La regressione all’oscurità suggerisce il contatto con l’infinito, il ricongiungimento alla fonte originaria della vita, all’incanto di un nirvana che promette oblio nella dimensione trascendente del compimento d’amore nel duplice motivo di “amore per la morte” e di “morte per amore”, sublimata nel finale dell’opera, nell’ascetico delirio della trasfigurazione di Isolde tra vortici di vapori e armonie di brezze soavi nella palpitante pienezza del respiro del mondo, dove naufragare, ignari, sarà estasi suprema…

«In quell’inaudito crescendodella musica – scriverà Thomas Mann nel finale del suo racconto Tristan, disperso in quell’improvviso, quasi sacrilego pianissimo, che è come sprofondare nella sublime libidine dei sensi, prorompe l’immensa liberazione, l’inebriante fremito di un appagamento smisurato, insaziabile sempre e ancora, che, rifluendo, sembra voler redimere l’anima, intessere ancora una volta, nelle sue armonie, il motivo del desiderio per poi spirare, estinguersi, riecheggiare e spegnersi in profondo, eterno silenzio».
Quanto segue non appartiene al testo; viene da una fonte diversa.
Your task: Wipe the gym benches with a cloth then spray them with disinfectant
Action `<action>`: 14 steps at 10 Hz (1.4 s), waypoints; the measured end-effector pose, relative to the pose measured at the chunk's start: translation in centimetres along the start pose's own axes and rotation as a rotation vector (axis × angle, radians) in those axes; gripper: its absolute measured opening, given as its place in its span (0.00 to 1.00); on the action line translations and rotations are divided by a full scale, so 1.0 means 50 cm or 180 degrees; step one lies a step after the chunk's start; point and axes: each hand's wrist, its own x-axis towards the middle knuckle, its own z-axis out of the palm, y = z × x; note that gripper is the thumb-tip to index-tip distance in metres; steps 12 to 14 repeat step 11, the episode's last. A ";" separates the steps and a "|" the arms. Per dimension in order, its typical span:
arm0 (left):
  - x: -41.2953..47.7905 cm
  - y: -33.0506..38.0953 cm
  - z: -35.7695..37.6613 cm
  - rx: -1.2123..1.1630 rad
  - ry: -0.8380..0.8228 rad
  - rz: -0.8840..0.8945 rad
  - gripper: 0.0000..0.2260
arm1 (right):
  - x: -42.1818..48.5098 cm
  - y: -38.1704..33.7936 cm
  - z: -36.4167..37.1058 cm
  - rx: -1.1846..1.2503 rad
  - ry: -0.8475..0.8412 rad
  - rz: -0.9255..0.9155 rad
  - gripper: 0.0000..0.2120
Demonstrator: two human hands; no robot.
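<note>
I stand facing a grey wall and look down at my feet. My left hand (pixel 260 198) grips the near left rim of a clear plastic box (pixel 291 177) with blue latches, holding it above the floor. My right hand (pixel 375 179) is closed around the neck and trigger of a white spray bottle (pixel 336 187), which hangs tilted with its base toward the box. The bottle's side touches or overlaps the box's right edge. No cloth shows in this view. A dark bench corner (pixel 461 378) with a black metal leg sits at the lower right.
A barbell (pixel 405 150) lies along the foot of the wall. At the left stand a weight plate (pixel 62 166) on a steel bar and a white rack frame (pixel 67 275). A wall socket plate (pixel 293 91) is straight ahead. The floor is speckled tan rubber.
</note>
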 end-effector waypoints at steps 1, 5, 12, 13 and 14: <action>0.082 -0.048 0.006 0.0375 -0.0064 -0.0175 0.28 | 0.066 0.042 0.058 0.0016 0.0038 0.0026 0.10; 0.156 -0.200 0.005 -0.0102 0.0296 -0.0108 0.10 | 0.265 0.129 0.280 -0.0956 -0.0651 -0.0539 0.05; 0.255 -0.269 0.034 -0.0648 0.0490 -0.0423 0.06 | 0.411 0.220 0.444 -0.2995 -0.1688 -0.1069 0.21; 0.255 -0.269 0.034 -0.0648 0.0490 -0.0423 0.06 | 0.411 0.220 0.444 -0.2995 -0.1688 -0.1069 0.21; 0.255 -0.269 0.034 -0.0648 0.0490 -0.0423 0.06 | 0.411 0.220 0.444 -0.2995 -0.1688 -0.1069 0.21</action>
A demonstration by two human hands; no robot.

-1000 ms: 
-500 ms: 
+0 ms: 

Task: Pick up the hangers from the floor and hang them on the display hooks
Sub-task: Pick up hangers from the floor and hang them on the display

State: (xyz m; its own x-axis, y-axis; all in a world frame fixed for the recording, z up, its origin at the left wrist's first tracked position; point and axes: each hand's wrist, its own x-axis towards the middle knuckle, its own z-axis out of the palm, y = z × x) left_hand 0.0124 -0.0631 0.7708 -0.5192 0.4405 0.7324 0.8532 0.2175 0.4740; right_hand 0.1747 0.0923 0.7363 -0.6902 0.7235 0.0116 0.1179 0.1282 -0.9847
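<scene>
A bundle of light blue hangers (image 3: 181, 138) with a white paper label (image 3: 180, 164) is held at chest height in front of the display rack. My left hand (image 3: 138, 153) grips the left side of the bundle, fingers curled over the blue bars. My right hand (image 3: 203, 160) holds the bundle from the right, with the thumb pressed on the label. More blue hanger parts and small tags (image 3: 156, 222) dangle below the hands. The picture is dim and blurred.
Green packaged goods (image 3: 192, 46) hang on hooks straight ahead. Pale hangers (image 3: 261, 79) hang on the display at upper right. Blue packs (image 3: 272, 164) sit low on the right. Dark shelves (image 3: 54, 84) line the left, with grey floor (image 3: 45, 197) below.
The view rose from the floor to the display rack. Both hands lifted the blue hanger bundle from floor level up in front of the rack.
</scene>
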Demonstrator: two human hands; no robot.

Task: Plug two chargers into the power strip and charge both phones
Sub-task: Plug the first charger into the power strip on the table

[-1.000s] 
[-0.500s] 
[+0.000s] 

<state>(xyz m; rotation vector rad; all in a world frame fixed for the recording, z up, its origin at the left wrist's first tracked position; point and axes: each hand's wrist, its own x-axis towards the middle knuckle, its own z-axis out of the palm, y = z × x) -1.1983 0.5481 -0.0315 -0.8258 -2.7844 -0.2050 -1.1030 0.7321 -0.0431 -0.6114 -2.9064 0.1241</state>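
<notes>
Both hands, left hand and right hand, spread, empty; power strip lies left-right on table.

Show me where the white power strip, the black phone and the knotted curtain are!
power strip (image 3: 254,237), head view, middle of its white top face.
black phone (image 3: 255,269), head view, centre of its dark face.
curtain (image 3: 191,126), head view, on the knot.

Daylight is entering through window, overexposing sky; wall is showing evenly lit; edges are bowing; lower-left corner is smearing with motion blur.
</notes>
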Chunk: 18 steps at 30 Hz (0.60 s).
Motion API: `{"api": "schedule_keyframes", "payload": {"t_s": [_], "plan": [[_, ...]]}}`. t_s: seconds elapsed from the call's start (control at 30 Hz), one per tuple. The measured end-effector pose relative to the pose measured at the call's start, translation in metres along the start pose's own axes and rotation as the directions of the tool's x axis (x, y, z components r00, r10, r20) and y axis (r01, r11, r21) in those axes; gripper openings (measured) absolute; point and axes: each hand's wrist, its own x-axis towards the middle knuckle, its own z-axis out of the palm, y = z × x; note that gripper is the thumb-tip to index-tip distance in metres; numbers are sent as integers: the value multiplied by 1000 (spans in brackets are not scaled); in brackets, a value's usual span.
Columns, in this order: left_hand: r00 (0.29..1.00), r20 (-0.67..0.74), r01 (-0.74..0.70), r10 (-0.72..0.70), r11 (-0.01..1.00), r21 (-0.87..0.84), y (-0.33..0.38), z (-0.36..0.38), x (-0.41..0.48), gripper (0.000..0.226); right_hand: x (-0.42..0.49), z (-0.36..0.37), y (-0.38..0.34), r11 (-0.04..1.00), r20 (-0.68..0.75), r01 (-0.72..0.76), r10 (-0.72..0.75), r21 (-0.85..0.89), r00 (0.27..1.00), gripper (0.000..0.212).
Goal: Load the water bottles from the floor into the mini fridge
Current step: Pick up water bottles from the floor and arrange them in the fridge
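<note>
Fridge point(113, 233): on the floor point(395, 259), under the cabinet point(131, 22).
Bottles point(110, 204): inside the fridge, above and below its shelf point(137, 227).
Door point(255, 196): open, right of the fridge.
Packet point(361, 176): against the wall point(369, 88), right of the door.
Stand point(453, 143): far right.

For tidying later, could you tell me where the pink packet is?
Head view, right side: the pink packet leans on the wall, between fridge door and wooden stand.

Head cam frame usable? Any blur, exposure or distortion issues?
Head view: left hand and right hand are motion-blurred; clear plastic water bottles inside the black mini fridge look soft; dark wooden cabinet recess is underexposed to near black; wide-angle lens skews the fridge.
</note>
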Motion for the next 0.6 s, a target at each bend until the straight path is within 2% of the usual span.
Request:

Un nobile gioco di desiderio e passione, di delirio e redenzione, disciolti nel crepuscolo del Romanticismo; fremiti indomabili e deliranti che, forse, neppure gli stessi amanti sono in grado di comprendere ma che, sotto il cieco volere del fato, hanno innalzato Tristan e Isolde alla sfera superiore del simbolo universale, nell’antica leggenda medievale di Gottfried von Straßburg – leggenda per spiriti eletti, che «uniscono insieme, in unico cuore, il dolce dolore e l’amaro piacere» – così come nel «monumento al meraviglioso sogno dell’Amore» eretto tra gli anni 1857–1859 da Richard Wagner, il musicista che infrange ogni schema per rivelare sempre qualcosa di diverso, di profondo, di prepotentemente rivoluzionario.

Richard Wagner

Richard Wagner

Tristan und Isolde svetta solitario quale centro pulsante dell’intero, ricchissimo e inquieto scenario romantico, divenendo punto di partenza della “musica dell’avvenire”; un fenomeno poetico-musicale tra i più grandiosi e complessi, che sublima l’opera teatrale con la forza redentrice del mito nell’antitesi di un secolo che contrappone orgoglio scientifico e pessimismo, naturalismo e rito, fiducia nel progresso e osmosi con la morte.
Nel 1859, a partitura completata, in vista di un’esecuzione parigina in forma di concerto, nell’indicazione programmatica al Preludio [Tristan und Isolde: Vorspiel, programmatische Erläuterung] Wagner scriveva:

«È un’opera di passione, struggimento, estasi e angoscia senza limiti… con un’unica possibile redenzione: l’annullamento in un sonno senza risveglio… finché, nell’estremo sfinimento, allo sguardo ormai velato appare la fuggevole visione di un’ebbrezza estrema: la gioia della morte, del non più essere, della liberazione ultima in quel regno meraviglioso dal quale sempre più siamo allontanati quanto più tentiamo con forza di penetrarvi. È la morte? o piuttosto la sfera sublime della Notte dalla quale, come narra la storia, un’edera e una vite nacquero avvinte l’un l’altra sulle tombe di Tristan e Isolde per unirsi in eterno amplesso?».